Don't add any more pag oil. Unless your system lost a great deal of refrigerant oil from a catastrophic rupture releasing refrigerant, oil and dye all at once, each part replaced has a specified amount of oil replacement poured into it to balance the overall system amount. Since oil circulates freely throughout a system, liquid refrigerant forms after the compressor condenser coil, travels to the thermal expansion valve where the suction side of the evaporator allows refrigerant to expand back to its gaseous state and draw heat from the cabin. Oil becomes a mist to travel back to the compressor for lubrication. The compressor, condenser and evaporator coils have the bulk of pag oil while accumulator requires less than an ounce.

Usually, fittings with the single bolt use the green O-ring.
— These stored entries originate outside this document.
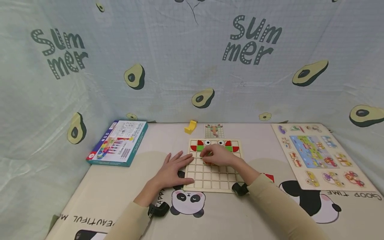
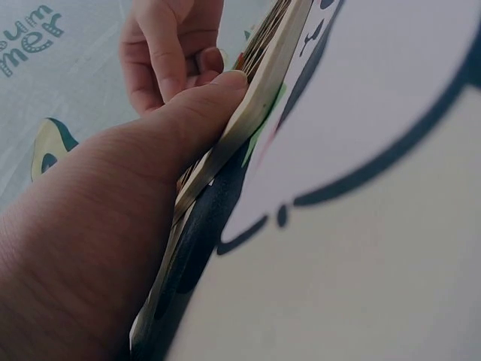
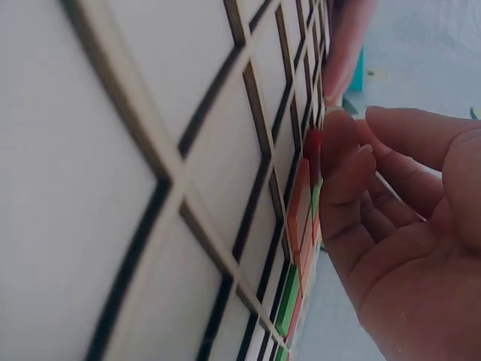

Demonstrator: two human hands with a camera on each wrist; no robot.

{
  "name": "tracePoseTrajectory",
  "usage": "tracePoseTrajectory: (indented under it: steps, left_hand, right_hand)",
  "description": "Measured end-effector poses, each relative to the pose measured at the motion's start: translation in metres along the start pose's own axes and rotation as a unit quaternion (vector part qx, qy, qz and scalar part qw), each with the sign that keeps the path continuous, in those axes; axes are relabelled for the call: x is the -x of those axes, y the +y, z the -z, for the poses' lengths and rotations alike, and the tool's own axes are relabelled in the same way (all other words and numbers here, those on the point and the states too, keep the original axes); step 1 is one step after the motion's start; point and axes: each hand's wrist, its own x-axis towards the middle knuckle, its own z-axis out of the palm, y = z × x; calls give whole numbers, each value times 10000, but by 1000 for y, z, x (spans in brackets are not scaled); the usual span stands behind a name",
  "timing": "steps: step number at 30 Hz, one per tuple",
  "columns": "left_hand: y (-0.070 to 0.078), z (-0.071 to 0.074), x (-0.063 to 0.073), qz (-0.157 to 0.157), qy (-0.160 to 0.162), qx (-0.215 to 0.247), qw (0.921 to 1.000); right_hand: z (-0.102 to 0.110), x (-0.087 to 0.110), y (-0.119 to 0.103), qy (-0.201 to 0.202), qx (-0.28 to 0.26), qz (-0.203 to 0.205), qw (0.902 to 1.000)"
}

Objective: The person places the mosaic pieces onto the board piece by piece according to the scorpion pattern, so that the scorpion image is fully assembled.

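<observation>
A light wooden grid board [image 1: 199, 185] lies in front of me, with red quarter-round, green and round eye pieces in its top rows. My left hand [image 1: 173, 170] rests along its left side with fingers spread; in the left wrist view the thumb [image 2: 203, 105] lies on the board's edge. Over the upper middle, my right hand [image 1: 220, 155] has its fingers curled down, fingertips pinching at a small red piece [image 3: 314, 143] low against the grid. Beside it sit orange pieces [image 3: 299, 207] and a green piece [image 3: 287, 301]. The right hand partly hides these cells in the head view.
A small pattern card [image 1: 214, 131] lies behind the board, near a yellow curved block [image 1: 190, 127]. To the left is a colourful flat box [image 1: 120, 143]; on the right lies a picture puzzle board [image 1: 288, 155]. A red piece [image 1: 269, 177] shows beside my right sleeve.
</observation>
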Motion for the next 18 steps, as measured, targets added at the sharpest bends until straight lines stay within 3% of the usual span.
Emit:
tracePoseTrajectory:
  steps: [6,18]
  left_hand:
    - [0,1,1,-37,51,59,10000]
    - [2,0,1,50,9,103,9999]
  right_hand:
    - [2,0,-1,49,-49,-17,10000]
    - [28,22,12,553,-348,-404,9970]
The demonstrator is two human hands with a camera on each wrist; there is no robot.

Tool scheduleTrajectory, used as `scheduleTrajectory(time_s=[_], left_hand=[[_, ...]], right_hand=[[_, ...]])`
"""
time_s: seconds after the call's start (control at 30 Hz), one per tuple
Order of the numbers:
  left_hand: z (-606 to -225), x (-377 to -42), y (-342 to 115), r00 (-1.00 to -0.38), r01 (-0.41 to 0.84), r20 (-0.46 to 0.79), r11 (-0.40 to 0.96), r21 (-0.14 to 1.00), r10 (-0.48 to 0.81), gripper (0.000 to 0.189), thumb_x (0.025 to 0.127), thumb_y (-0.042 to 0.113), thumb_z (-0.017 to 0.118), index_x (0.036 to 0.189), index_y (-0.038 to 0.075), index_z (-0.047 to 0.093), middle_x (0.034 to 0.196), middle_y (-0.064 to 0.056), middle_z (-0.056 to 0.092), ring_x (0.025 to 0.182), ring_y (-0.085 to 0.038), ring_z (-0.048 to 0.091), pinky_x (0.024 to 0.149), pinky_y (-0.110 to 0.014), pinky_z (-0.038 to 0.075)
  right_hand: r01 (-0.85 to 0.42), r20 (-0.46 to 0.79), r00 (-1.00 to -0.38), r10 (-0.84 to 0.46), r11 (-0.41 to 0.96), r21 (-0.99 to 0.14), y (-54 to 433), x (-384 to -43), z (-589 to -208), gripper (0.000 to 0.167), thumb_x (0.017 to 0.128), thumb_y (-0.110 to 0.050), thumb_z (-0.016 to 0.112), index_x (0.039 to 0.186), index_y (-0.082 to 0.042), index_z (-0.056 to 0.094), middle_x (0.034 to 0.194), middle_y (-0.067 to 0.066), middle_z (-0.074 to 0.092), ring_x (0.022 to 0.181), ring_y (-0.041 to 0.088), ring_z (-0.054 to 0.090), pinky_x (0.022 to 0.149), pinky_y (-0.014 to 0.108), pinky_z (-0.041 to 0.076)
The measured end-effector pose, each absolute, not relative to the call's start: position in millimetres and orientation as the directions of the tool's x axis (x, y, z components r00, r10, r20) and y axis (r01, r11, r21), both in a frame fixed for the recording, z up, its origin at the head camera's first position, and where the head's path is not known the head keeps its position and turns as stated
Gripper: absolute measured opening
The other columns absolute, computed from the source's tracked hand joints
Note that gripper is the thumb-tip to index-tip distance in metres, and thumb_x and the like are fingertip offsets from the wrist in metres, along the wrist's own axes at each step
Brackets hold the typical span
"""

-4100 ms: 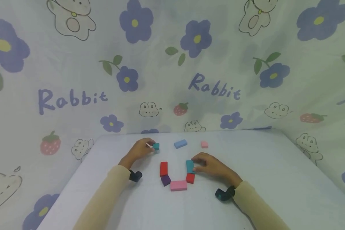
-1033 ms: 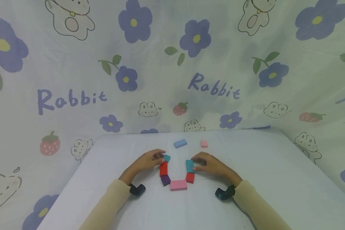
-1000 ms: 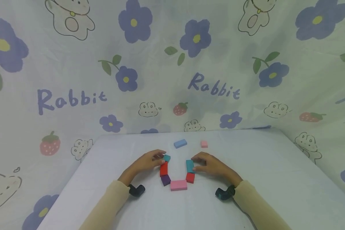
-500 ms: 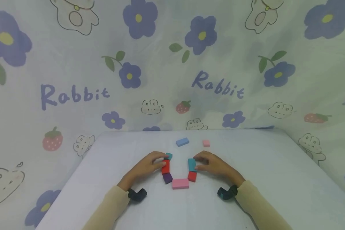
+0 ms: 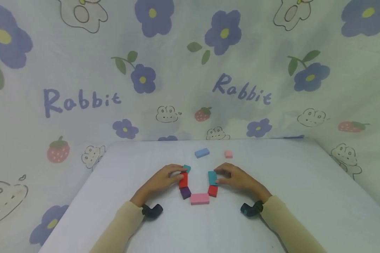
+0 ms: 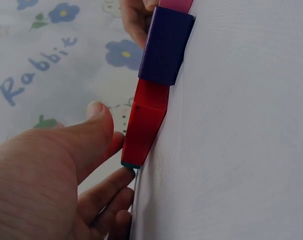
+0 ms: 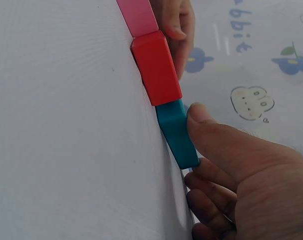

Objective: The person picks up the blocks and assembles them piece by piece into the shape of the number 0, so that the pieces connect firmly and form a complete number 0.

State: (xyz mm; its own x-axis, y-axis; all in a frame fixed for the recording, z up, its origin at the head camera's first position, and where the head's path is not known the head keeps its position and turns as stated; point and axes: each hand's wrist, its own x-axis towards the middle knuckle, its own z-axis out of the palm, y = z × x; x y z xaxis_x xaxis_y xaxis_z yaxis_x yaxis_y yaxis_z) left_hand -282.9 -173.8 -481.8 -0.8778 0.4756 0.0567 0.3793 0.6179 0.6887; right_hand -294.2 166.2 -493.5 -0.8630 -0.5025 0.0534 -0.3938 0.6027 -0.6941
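My left hand (image 5: 162, 179) is at the left side of a U-shaped row of blocks. Its index fingertip touches a small teal block (image 5: 187, 168), and its thumb lies beside a long red block (image 5: 183, 180). In the left wrist view the thumb stands slightly apart from that red block. My right hand (image 5: 237, 177) pinches a long teal block (image 5: 212, 178) on the right side, thumb along its side and index finger at its far end. A purple block (image 5: 185, 192), a pink block (image 5: 200, 199) and a short red block (image 5: 213, 191) make up the near curve.
Farther back on the white table (image 5: 272, 165) lie a light blue block (image 5: 202, 153) and a small light pink block (image 5: 228, 154). A patterned cloth (image 5: 177, 70) hangs behind the table. Each wrist wears a black camera mount (image 5: 152, 211).
My left hand has brought the small teal block from the back left to the far end of the long red block, then shifted its thumb towards the red one. My right hand has stayed on its teal block.
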Motion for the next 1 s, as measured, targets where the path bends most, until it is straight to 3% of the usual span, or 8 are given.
scheduleTrajectory(time_s=[0.2,1.0], left_hand=[[-482.3,-281.6,-173.9,-0.89,0.332,0.022,0.615,0.715,0.454,0.042,0.096,0.036,0.066,0.136,0.024,0.062,0.149,-0.006,0.052,0.145,-0.031,0.039,0.117,-0.058,0.032],[-480.7,-279.0,-172.5,-0.89,0.342,0.03,0.623,0.703,0.454,0.042,0.096,0.031,0.067,0.137,0.023,0.061,0.147,-0.007,0.053,0.143,-0.034,0.041,0.116,-0.06,0.033]], right_hand=[[-0.387,0.05,-0.865,-0.499,0.6,-0.701,165.4,-292.7,-494.1,0.048,0.086,-0.038,0.077,0.129,-0.022,0.064,0.127,-0.004,0.063,0.124,0.02,0.057,0.108,0.047,0.047],[-0.394,0.058,-0.864,-0.5,0.601,-0.695,165.7,-292.7,-493.2,0.048,0.086,-0.036,0.078,0.13,-0.021,0.063,0.128,-0.003,0.063,0.124,0.02,0.057,0.108,0.046,0.047]])
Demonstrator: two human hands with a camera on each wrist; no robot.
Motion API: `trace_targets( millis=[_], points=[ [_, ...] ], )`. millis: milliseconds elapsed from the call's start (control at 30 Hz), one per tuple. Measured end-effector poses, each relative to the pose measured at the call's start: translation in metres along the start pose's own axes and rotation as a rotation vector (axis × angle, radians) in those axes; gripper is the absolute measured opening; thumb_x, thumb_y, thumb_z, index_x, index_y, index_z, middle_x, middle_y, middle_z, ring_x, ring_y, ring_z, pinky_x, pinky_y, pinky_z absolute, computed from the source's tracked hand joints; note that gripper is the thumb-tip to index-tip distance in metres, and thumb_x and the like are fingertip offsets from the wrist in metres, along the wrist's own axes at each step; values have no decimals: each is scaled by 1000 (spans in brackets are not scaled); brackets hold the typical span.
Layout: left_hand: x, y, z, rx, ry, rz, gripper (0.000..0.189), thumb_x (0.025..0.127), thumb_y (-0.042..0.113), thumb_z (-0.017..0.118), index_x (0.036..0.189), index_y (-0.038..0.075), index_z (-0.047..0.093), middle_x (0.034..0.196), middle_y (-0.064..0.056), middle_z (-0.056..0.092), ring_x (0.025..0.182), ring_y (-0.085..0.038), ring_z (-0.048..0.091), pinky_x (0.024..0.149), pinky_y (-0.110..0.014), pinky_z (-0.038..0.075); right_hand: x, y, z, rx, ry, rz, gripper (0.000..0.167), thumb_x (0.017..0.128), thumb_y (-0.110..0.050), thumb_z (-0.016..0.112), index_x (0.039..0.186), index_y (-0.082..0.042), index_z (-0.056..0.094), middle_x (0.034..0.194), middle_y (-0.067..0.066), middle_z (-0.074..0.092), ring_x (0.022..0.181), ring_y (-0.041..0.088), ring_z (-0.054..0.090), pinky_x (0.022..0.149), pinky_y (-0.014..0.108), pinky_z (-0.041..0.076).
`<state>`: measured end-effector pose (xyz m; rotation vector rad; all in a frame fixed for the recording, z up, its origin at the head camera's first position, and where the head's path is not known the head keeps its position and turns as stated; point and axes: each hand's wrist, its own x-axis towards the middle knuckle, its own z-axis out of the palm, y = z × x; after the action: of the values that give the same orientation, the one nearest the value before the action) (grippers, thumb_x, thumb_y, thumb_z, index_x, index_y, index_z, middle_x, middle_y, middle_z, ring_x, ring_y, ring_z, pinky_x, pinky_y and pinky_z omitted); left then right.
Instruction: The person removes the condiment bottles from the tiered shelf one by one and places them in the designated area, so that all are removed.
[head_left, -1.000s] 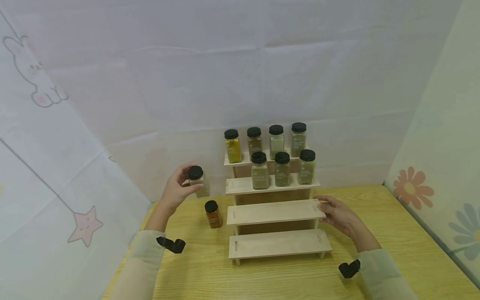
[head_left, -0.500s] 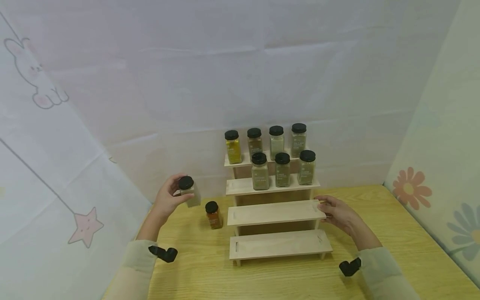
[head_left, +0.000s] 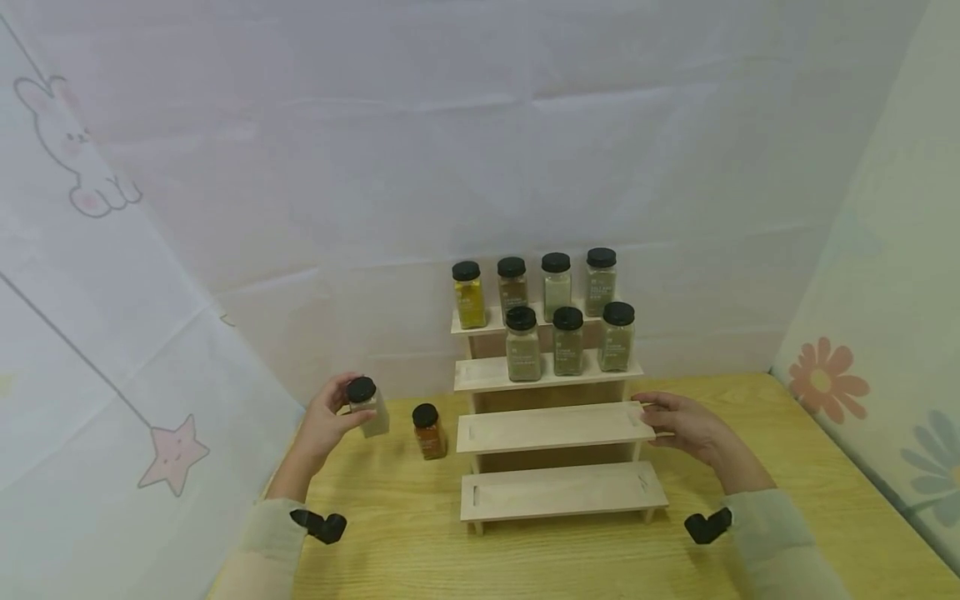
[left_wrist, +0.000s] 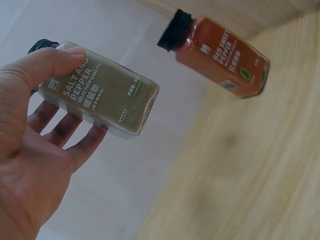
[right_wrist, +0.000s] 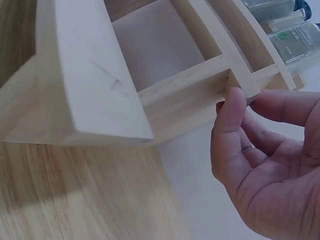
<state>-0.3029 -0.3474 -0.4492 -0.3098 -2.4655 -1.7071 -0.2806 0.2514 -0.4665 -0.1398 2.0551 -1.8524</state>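
My left hand [head_left: 321, 432] grips a black-capped glass spice jar [head_left: 372, 415] by its upper part, thumb on one face and fingers on the other. Its label in the left wrist view reads "Salt and Pepper", and the jar [left_wrist: 107, 95] holds greyish-green powder. Just right of it, a red sweet pepper jar [head_left: 430, 437] stands upright on the table. On the other side, my right hand [head_left: 688, 429] pinches the right end of a shelf on the tiered wooden spice rack [head_left: 551, 427]. In the right wrist view, thumb and forefinger [right_wrist: 277, 106] meet at that shelf's corner.
Several black-capped jars stand on the rack's top shelf, among them a yellow one [head_left: 471, 302]. Three greenish jars, one in the middle [head_left: 567, 346], occupy the tier below. A white cloth wall [head_left: 375, 183] rises behind the wooden table [head_left: 405, 542].
My left hand has moved down and to the left with the salt and pepper jar, away from the rack and closer to the table. The right hand keeps its place on the shelf end.
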Motion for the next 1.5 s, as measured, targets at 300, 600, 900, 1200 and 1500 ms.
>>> trace_targets(
  millis=[300,600,900,1200,1500],
  points=[
    [-5,-20,0,-6,-33,-48,78,87,16,82,151,9,39,144,-17,50,115,-1,55,88,-21,51,0,-1,-4,13,-5,9,56,103,-17,61,151,1,38,119,6,47,100,17,58,92,43,55],
    [-9,-40,0,-13,-70,-82,78,88,18,82,151,9,38,152,-17,45,122,-3,51,93,-22,48,0,-2,-3,30,-18,9,56,103,-16,60,152,1,36,108,4,41,83,15,48,87,38,57],
    [-9,-52,10,-50,-57,-67,77,86,12,83,150,5,40,145,-18,51,116,-2,55,90,-22,50,2,-1,-1,29,-1,14,62,103,-17,60,154,2,32,106,4,40,84,16,46,87,38,57],
    [-8,-62,23,-93,-78,-76,77,85,9,82,150,6,41,148,-20,48,117,-2,56,89,-23,52,2,1,0,46,10,16,61,102,-19,63,153,0,35,99,3,38,83,16,45,86,37,57],
    [-9,-67,32,-128,-77,-74,77,85,4,81,150,5,41,147,-23,48,117,-9,57,89,-25,53,1,1,1,55,14,8,58,103,-17,61,153,0,36,98,3,38,80,15,45,81,32,58]
  ],
)
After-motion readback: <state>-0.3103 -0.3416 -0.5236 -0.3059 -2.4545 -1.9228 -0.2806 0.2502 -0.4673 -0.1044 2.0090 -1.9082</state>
The suction side and discharge side fittings use the metal washer/inner black flat ring. The metal washer is aluminum and only used once as its crushed when bolting fittings together for a seal while the flat rubber O-ring seals against pressure. I think both ate not lubed with pag oil but all other O-rings need lube for proper sealing.

One of my repairs required a new discharge hose and the fitting going to mate with another hose appeared ok. The fittings leaked because corrosion occurred on the old fitting despite a new flat washer/O-ring. I carefully flat filed the corrosion off the old fitting so a new flat washer would seal. It worked otherwise I would have to replace the older hose and maybe chase fitting leaks. Post a snapshot but beware, thumbnails are restricted to less than a megabyte of file size. Use any image app to resize files greater than a megabyte. Virtually every cellphone and digital camera creates multiple megabyte image files that won't be accepted as thumbnail attachment to posts. Jpeg works well here.

With an empty system, leave it alone until repairs are made. Any residual refrigerant keeps air and moisture out. Major ruptures only needs to be plugged until parts are replaced. The drier is fine. A longer evacuation, presuming you're using an electric vacuum pump will pull air and minute moisture out of the system, including the drier. An hour is fine for evacuating a system. The low humidity where you are helps to some degree.